CULTURA

Viaggio in Italia. Arquà Petrarca e il “giallo” dei resti del Poeta

Ad accogliere il visitatore ai piedi del piccolo borgo, è la tipica vegetazione dei colli Euganei che incornicia edifici di appartenenza medievale. Su tutti, al primo colpo d’occhio, svetta il campanile della chiesa di santa Maria Assunta, di poco posteriore all’anno Mille. Lasciata l’auto nel parcheggio che si incontra alla fine di Via Valli, si può scegliere di risalire dolcemente a piedi la via che conduce in paese o preferire la scalinata che porta più velocemente davanti alla chiesa arcipretale.

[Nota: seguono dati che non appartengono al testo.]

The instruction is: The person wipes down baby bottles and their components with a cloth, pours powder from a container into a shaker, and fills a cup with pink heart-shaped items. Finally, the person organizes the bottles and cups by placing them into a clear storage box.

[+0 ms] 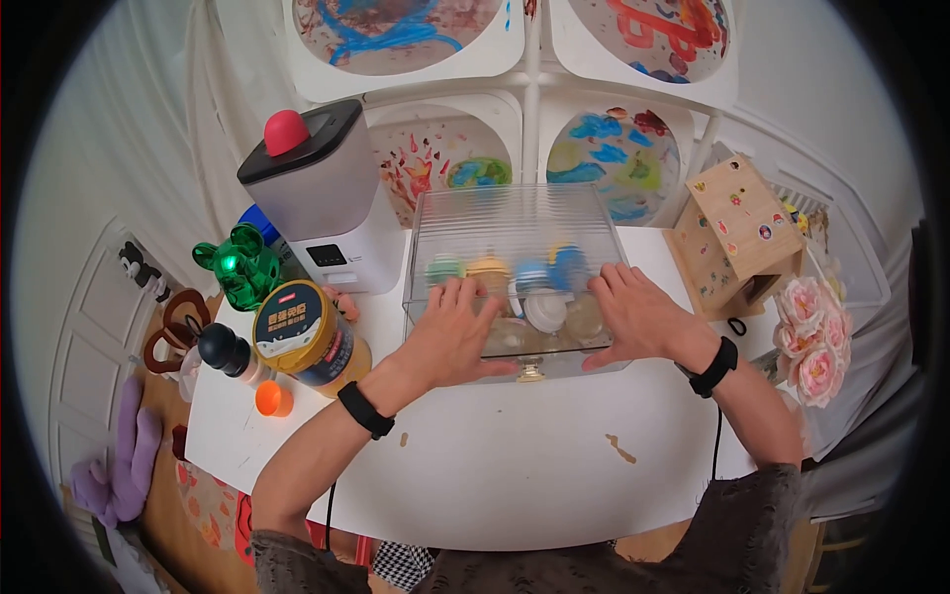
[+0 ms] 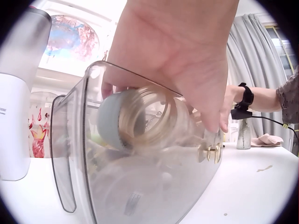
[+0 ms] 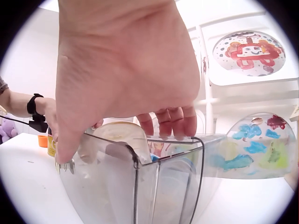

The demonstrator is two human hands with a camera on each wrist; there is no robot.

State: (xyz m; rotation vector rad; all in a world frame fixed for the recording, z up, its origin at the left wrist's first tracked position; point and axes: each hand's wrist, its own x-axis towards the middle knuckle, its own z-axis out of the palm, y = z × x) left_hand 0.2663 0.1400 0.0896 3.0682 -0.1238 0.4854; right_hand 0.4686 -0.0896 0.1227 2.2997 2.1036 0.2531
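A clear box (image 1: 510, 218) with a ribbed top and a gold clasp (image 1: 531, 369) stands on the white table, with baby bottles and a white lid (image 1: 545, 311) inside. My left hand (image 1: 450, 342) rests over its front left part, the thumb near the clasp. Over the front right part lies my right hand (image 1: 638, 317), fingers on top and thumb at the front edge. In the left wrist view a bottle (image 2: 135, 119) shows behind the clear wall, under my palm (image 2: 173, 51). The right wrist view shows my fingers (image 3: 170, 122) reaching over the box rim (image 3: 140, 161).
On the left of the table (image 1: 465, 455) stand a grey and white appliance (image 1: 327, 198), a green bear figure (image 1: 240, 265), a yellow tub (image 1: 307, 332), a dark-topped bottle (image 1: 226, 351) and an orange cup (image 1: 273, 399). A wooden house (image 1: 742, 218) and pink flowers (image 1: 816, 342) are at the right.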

Arquà Petrarca lega il suo nome al celebre poeta che, nella seconda metà del Trecento, scelse questi luoghi per trascorrere gli ultimi anni della sua vita. L’insediamento sul territorio si colloca in realtà molto indietro nel tempo, se si considera che nei dintorni del laghetto della Costa, tra Arquà e Monselice, nel corso dell’Ottocento è stata rinvenuta una stazione preistorica risalente all’età del bronzo. In epoca medievale sull’altura fu costruito un castello abitato da Rodolfo Normanno – incendiato e distrutto nel Trecento durante la guerra tra Carraresi e Scaligeri – e proprio qui si sviluppò originariamente il villaggio che si snodava su due livelli intorno alla chiesa di santa Maria Assunta e, più in alto, all’oratorio della SS. Trinità. Dopo essere stata feudo dei marchesi d’Este, la località entrò nell’orbita politica di Padova e successivamente della Serenissima.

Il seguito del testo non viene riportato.